* **Assignment**
Every line below that holds the word "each" must be listed.

╭─ Information provided

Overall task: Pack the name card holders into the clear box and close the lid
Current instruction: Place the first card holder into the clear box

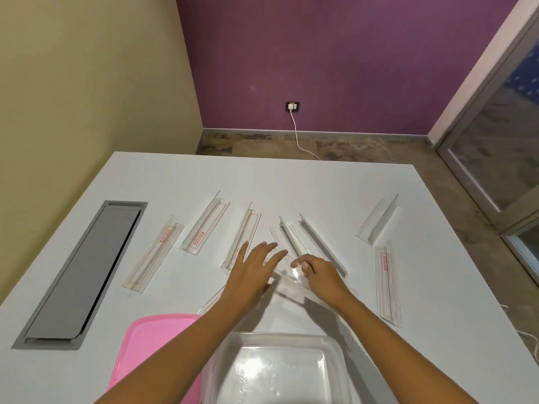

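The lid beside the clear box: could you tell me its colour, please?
The lid is plain pink, shown best in the head view.

Your name card holders [153,253] are long clear plastic strips, several printed in red. They lie scattered and fanned across the middle of the table, from near its left side to near its right edge. The middle holder [287,277] slants between your left hand [253,269], fingers straight over it, and your right hand [323,275], which pinches it. The clear box [277,365] stands open at the near edge. The pink lid [151,339] lies flat just beside its left.
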The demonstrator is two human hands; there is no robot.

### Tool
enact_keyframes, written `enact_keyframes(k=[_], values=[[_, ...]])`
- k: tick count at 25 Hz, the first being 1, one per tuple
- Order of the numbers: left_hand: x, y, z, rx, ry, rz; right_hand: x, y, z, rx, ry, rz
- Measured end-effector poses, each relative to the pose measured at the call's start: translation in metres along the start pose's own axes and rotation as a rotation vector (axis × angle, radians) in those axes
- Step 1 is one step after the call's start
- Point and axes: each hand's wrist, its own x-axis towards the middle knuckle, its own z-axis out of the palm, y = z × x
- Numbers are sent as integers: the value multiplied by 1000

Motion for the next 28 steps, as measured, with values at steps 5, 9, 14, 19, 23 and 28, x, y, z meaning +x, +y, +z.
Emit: enact_keyframes(k=[5, 9, 14, 19, 23, 28], values=[[-10, -11, -39, 45, 118, 155, -20, -21, -26, -14, -343, -28], [-33, -5, -69, 0, 115, 153, -48, -32, -31, -141, -342, -226], [-96, 6, -92, -148, 29, 90, -94, -24, -27, -192, -282, -299], [-144, 18, -79, -250, -168, -78, -122, -4, 2, -212, -394, -219], [-156, 33, -61, -96, -352, -9, -125, 6, 25, -246, -466, -171], [-149, 44, -27, 157, -458, -89, -120, 19, 51, -377, -488, -138]])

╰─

* **Response below**
- Measured end-effector poses, each relative to the pose measured at the call's start: translation in metres along the start pose's own axes and rotation as a rotation vector (axis × angle, radians) in those axes
- Point and axes: each hand's wrist, its own x-axis towards the middle knuckle, its own z-axis out of the palm, y = z × x

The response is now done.